Il rifiuto ingiustificato del presunto padre a sottoporsi ad indagini ematologiche è un elemento probatorio di così alto valore indiziario tale da poter dimostrare da solo la fondatezza dalla domanda di riconoscimento di paternità avanzata dalla presunta figlia.

La Corte di Cassazione ha così stabilito nell’ordinanza n. 14458, qui sotto allegata, in un procedimento per la dichiarazione di paternità del presunto padre biologico.

Nel caso esaminato, il Tribunale e la Corte d’Appello di Genova avevano dichiarato la paternità sulla base: a) dell’incontroversa relazione sentimentale e convivenza con la madre all’epoca presunta del concepimento; b) delle deposizioni testimoniali in ordine alla presenza dell’uomo alle visite mediche relative alla gravidanza; c) delle riproduzioni fotografiche che ritraevano i presunti padre e figlia insieme durante i primi anni di vita di quest’ultima; d) dell’ingiustificato rifiuto dell’uomo a sottoporsi al test del DNA.

Ha presentato, dunque, ricorso in Cassazione il presunto padre sminuendo gli elementi fattuali emersi nei precedenti giudizi e denunciando l’eccessiva rilevanza attribuita al suo diniego a sottoporsi alle indagini ematologiche.
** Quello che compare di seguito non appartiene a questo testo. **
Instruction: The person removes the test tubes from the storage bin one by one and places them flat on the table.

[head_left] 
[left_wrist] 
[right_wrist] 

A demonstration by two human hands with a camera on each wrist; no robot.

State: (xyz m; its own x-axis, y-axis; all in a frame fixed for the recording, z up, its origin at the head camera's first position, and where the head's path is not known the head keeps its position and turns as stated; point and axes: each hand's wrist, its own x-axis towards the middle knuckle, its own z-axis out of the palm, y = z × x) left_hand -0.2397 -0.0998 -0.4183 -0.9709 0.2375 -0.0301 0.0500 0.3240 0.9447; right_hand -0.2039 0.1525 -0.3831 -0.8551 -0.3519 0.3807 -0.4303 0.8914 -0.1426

La Suprema Corte ha, in via preliminare, ribadito l’orientamento giurisprudenziale, correttamente applicato dalla Corte d’Appello (rifiuto-ingiustificato-sottoporsi-ctu-genetica-sufficiente-fondare-convincimento-del-giudice-sulla-paternita/), secondo cui l’ingiustificato rifiuto a sottoporsi al test del DNA è un elemento di fondamentale importanza sì da poter fondare da solo il riconoscimento di paternità.
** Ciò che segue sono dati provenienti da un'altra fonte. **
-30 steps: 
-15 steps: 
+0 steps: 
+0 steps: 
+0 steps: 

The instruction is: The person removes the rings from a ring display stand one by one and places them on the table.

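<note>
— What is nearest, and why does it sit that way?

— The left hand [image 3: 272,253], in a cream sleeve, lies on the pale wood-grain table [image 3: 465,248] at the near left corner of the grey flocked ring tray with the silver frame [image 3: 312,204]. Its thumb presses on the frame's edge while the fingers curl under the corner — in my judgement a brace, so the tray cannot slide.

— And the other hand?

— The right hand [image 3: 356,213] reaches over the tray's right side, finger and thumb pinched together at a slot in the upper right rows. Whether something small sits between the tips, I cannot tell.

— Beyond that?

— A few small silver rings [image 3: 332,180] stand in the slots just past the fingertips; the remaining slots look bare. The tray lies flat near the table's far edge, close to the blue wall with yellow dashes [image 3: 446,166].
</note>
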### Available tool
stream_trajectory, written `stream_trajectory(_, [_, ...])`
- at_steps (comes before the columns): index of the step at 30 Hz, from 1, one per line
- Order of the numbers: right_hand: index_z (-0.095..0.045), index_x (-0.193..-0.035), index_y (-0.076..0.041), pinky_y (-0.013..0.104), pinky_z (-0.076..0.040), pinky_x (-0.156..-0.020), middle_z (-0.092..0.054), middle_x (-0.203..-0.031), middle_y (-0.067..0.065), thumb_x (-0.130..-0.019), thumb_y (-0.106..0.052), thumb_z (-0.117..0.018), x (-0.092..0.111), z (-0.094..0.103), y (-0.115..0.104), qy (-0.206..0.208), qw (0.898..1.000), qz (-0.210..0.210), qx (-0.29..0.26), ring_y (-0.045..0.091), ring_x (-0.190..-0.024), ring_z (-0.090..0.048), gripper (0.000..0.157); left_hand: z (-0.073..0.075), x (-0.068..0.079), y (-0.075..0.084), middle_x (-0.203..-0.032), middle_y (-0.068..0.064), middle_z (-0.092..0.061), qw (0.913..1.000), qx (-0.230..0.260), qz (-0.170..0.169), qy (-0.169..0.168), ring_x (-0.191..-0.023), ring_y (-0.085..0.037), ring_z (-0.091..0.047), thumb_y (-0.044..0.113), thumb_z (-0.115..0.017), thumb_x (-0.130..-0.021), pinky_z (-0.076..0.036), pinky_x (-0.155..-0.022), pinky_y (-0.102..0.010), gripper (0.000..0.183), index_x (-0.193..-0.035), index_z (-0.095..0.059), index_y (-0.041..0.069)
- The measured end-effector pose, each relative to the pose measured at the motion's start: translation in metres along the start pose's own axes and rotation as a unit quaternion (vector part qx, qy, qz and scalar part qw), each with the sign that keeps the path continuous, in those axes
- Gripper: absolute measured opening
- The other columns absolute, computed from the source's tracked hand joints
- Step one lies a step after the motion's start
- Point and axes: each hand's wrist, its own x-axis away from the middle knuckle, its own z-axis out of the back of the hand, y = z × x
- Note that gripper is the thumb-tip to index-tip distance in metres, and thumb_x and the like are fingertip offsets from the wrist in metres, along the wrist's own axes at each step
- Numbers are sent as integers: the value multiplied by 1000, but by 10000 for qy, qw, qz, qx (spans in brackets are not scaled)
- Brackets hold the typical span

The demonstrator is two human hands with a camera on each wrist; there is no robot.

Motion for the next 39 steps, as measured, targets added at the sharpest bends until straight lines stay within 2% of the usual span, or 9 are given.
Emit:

 A tal riguardo ha altresì evidenziato come, seppur il nostro ordinamento riconosca ad un soggetto piena facoltà di determinazione in merito all’assoggettamento o meno ai prelievi, tuttavia è pienamente consentito al Giudice trarre da tale comportamento un rilevante elemento di prova, senza che ciò possa inficiare in alcun modo il diritto di difesa costituzionalmente garantito.
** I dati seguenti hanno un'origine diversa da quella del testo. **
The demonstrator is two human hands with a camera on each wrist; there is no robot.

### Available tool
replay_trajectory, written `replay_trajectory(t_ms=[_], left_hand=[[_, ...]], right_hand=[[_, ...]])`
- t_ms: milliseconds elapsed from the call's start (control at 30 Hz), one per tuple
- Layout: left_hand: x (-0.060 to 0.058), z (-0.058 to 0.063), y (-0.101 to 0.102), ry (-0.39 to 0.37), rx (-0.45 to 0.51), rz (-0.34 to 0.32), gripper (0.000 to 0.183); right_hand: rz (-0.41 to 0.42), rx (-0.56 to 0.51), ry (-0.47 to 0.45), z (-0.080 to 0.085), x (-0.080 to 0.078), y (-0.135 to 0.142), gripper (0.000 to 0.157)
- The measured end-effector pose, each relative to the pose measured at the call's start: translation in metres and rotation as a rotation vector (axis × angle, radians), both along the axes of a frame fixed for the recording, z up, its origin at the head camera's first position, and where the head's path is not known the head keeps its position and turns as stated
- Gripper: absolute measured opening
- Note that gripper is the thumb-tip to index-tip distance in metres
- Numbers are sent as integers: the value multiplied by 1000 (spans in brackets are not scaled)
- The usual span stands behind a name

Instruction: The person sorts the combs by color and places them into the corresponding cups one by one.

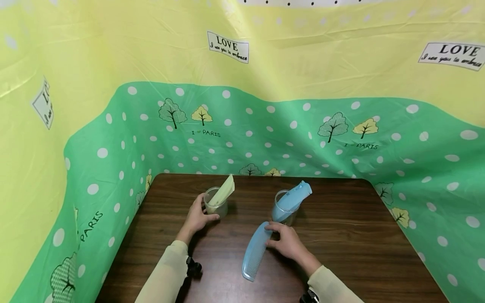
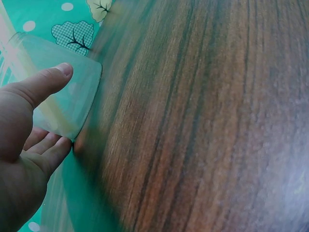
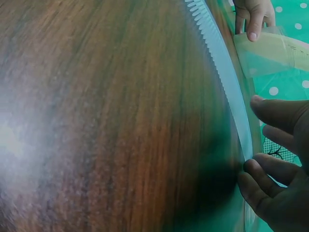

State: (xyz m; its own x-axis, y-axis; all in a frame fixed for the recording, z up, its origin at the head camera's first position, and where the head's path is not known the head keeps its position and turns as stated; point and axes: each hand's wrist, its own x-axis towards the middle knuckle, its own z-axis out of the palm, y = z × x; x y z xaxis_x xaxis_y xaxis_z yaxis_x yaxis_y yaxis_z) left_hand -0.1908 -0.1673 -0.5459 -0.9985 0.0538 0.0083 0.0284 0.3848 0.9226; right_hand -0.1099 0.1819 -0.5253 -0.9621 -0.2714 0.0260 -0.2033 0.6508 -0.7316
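My left hand (image 1: 196, 215) holds a clear cup (image 1: 222, 209) at the table's back left, thumb on the near side and fingers round the far side. A pale yellow comb (image 1: 224, 191) leans in that cup; whether it is one or more I cannot tell. On the table between my hands lies a light blue comb (image 1: 254, 253), teeth facing right. The fingertips of my right hand (image 1: 288, 243) touch its far end, while the thumb stands off it in the right wrist view. Behind that hand, a second clear cup (image 1: 289, 219) contains blue comb pieces (image 1: 294, 197), tilted right.
Both cups stand on a dark wood-grain table (image 1: 341, 235). A green and yellow printed cloth (image 1: 265, 126) hangs round its back and sides. Small black devices, one of them a left wrist device (image 1: 194, 267), sit on both sleeves.
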Motion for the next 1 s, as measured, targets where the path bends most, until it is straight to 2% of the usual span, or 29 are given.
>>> replay_trajectory(t_ms=[267,467,733,1000], left_hand=[[1,-1,1,3,0,1,94],[1,0,1,0,-2,3,94],[2,-1,1,-6,9,5,93],[2,0,2,2,-5,1,95]], right_hand=[[32,91,61,-7,1,0,45],[21,60,117,-10,0,2,42],[47,91,59,-10,-2,2,46],[41,127,98,-11,-1,-1,41]])
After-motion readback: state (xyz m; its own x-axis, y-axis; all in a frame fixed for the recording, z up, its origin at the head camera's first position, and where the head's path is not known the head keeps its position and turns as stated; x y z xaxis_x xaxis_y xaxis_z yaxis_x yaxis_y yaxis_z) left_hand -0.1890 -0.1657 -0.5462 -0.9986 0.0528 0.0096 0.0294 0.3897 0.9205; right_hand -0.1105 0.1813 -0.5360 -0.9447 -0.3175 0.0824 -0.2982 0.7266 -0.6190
Inoltre, la Cassazione ha sottolineato come “il rifiuto aprioristico della parte a sottoporsi ai prelievi non può ritenersi giustificato nemmeno con esigenze di tutela della riservatezza”, tenuto conto del fatto che il sanitario che compie l’accertamento è tenuto al segreto professionale.

La Suprema Corte ha pertanto rigettato il ricorso e confermato la paternità del ricorrente.